• _What needs to be done_:
For each line below that holds the word "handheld", make a copy.

*** Begin section ***

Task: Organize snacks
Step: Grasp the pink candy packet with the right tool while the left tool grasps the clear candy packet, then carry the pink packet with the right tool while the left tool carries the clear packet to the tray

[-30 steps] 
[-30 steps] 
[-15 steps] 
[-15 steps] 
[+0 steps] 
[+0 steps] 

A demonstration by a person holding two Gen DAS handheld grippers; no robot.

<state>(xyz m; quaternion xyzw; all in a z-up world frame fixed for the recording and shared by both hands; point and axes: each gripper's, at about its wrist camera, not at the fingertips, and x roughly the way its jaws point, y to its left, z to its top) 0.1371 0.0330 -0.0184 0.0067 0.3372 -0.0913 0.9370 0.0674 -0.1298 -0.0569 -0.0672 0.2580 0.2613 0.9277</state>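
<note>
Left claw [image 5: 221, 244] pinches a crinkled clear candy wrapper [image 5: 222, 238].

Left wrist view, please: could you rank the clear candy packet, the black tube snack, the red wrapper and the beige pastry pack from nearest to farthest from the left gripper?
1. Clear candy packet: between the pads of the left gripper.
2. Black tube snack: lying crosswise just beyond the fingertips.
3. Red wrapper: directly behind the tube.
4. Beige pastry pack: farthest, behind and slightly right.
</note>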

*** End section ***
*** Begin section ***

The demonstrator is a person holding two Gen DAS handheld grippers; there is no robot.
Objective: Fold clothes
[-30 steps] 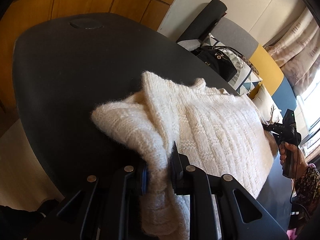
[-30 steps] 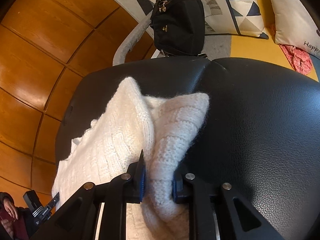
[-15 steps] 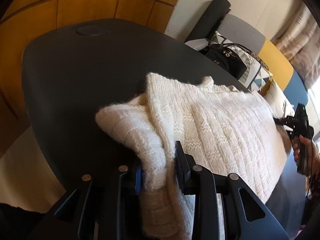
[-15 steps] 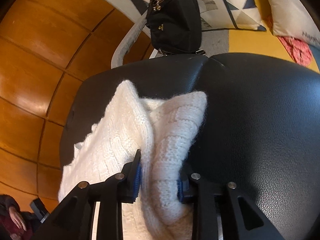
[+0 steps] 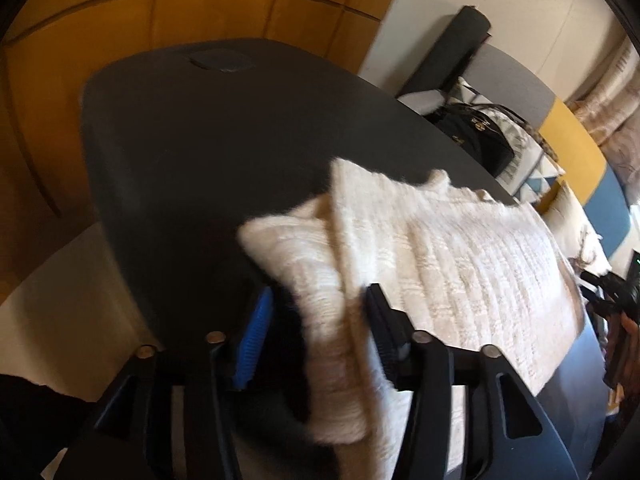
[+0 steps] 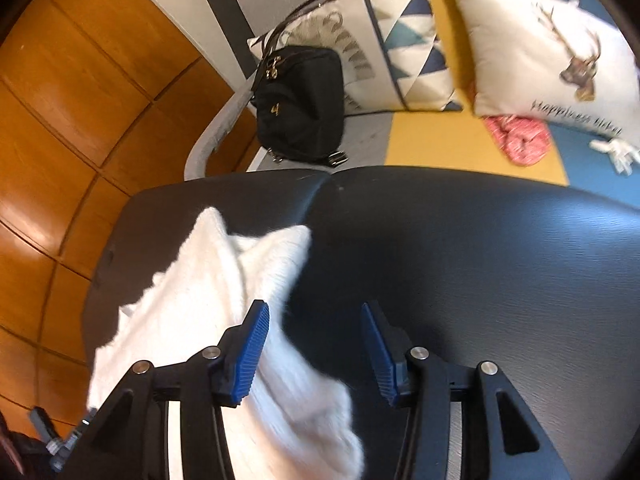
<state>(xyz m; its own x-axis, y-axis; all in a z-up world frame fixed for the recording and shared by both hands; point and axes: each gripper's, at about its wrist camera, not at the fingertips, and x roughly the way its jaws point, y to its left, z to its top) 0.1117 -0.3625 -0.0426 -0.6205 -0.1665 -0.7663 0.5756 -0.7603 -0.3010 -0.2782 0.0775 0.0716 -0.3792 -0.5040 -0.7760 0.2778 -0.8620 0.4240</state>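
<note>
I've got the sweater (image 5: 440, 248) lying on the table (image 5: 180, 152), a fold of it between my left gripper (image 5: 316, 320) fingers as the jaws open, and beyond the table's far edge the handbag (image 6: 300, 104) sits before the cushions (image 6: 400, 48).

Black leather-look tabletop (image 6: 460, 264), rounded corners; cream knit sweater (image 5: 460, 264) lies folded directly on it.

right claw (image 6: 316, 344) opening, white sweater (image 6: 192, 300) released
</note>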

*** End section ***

• _Response area_:
A demonstration by a person holding two Gen DAS handheld grippers; no robot.
The demonstrator is a person holding two Gen DAS handheld grippers; there is no robot.

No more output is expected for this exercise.